Hong Kong Exchanges and Clearing Limited and The Stock Exchange of Hong Kong Limited take no responsibility for the contents of this announcement, make no representation as to its accuracy or completeness and expressly disclaim any liability whatsoever for any loss howsoever arising from or in reliance upon the whole or any part of the contents of this announcement.

(incorporated in Hong Kong under the Companies Ordinance with limited liability)

(Stock code: 285)

CONTINUING CONNECTED TRANSACTION

AND DISCLOSEABLE TRANSACTION

FRAMEWORK AGREEMENT FOR DEPOSIT SERVICES

Independent Financial Adviser to the Independent Board Committee

and Independent Shareholders

On 14 May 2021 (after trading hours), BYD Precision, a wholly owned subsidiary of the Company, entered into the Framework Agreement with BYD Auto Finance in accordance with the terms and conditions thereunder.

LISTING RULES IMPLICATIONS

As BYD is the controlling Shareholder of the Company indirectly interested in approximately 65.76% of the issued share capital of the Company, it is a connected person of the Company.
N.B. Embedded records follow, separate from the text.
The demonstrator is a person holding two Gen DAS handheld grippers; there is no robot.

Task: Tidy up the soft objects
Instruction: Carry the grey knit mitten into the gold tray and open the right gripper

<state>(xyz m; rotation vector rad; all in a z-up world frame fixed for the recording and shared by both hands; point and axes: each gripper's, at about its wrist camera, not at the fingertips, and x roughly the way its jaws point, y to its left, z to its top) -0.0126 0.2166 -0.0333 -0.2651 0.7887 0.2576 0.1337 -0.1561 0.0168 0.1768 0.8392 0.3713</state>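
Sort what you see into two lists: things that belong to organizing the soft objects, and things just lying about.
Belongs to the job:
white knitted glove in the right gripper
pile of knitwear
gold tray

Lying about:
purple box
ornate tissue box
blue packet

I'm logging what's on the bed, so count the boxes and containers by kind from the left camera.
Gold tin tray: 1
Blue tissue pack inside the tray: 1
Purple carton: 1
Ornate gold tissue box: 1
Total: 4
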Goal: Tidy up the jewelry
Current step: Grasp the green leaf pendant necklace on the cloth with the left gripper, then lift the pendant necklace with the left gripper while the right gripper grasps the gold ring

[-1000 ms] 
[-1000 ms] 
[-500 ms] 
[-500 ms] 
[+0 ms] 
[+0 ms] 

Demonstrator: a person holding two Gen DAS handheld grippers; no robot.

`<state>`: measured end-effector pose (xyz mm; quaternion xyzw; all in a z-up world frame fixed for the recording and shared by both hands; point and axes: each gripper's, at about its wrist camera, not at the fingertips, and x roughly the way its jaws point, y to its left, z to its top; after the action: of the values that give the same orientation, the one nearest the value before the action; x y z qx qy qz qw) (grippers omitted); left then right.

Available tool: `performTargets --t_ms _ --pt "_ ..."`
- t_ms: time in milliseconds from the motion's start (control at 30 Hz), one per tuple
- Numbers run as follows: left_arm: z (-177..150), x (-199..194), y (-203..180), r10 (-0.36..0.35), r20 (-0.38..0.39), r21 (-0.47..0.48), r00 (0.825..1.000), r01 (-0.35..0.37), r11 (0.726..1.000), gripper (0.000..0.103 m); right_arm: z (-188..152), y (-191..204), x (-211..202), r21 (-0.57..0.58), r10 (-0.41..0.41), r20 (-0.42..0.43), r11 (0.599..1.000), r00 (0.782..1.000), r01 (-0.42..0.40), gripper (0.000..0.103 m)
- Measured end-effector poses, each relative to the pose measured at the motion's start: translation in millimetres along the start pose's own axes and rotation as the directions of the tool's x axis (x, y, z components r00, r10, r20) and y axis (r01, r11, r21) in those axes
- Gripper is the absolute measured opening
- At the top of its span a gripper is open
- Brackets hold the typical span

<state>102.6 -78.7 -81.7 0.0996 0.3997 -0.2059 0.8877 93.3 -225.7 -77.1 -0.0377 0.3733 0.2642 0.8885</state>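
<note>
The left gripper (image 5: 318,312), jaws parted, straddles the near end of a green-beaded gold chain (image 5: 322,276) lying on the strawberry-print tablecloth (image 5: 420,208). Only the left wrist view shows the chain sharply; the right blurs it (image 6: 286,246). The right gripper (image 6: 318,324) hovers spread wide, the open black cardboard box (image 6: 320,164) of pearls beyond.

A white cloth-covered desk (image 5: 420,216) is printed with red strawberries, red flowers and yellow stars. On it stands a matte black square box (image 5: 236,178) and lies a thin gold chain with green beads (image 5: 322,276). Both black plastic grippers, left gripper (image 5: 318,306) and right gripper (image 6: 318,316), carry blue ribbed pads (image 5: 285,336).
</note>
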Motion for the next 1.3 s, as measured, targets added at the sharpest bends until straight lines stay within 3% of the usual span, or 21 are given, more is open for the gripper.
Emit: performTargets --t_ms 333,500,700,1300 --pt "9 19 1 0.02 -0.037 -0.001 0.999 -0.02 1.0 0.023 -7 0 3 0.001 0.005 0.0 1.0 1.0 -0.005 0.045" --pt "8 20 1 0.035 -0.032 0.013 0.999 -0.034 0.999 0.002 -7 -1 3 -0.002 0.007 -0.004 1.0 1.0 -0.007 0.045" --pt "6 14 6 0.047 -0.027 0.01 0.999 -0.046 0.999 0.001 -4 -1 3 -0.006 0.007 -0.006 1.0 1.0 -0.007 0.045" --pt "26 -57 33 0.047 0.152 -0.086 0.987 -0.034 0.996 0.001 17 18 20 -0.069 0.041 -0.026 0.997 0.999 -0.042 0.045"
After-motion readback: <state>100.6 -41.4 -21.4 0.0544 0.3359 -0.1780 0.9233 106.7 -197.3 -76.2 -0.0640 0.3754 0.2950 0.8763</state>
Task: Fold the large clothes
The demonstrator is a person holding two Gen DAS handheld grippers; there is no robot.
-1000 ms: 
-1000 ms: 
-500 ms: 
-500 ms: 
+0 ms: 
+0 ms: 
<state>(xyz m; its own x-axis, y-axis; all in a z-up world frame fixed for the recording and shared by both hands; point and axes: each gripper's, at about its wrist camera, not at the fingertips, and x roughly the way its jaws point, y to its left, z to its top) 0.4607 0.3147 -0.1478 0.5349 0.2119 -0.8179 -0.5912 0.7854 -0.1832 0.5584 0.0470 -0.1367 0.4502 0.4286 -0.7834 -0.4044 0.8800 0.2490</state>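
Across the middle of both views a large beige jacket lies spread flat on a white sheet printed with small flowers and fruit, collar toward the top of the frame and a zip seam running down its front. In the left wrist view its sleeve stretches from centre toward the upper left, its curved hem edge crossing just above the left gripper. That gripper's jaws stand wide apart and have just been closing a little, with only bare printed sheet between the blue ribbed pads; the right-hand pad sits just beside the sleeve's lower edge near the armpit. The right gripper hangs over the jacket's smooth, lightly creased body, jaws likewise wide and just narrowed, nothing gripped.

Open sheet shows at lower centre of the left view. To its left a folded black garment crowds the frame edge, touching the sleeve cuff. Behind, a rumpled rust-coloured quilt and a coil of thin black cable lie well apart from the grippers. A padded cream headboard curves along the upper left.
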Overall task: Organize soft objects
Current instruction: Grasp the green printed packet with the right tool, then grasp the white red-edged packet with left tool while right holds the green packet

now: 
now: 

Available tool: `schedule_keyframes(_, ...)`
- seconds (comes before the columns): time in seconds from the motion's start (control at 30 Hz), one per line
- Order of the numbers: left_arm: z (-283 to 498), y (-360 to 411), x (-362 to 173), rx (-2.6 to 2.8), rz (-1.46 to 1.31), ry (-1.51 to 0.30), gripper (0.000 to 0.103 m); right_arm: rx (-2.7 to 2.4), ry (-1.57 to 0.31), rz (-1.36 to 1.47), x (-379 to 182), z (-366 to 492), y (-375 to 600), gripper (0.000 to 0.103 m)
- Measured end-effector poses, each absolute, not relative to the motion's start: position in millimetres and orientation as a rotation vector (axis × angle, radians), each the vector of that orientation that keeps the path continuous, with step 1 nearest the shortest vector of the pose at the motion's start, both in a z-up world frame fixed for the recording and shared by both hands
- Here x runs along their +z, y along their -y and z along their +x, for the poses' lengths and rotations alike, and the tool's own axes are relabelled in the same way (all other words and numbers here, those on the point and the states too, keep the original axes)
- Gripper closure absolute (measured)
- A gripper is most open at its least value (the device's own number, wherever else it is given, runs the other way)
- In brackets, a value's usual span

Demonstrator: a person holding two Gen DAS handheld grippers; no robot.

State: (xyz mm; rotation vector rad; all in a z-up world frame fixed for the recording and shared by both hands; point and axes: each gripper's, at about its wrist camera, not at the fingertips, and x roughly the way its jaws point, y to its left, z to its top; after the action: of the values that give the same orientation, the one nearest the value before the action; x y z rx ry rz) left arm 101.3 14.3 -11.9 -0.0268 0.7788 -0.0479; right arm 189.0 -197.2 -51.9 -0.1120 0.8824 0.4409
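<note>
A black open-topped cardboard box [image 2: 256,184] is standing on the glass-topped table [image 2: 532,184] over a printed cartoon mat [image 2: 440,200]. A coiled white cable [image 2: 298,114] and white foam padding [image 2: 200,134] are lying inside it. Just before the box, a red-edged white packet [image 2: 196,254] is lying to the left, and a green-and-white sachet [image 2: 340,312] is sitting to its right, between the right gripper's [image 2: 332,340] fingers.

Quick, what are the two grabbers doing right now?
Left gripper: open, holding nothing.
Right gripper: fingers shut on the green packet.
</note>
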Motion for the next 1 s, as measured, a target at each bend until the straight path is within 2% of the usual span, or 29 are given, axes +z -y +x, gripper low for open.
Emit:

As BYD Auto Finance is a non-wholly owned subsidiary of BYD, BYD Auto Finance is also a connected person of the Company. As such, the transactions contemplated under the Framework Agreement constitutes a continuing connected transaction of the Company under Chapter 14A of the Listing Rules.

As one or more applicable percentage ratios stipulated under Rule 14.07 of the Listing Rules in respect of the Annual Caps and the transactions contemplated under the Framework Agreement exceed 5% but are less than 25%, the transactions contemplated under the Framework Agreement constitutes (i) discloseable transaction of the Company subject to the reporting and announcement requirements under Chapter 14 of the Listing Rules; and (ii) non-exempt continuing connected transaction subject to the reporting, announcement, annual review and Independent Shareholders' approval requirements under Chapter 14A of the Listing Rules.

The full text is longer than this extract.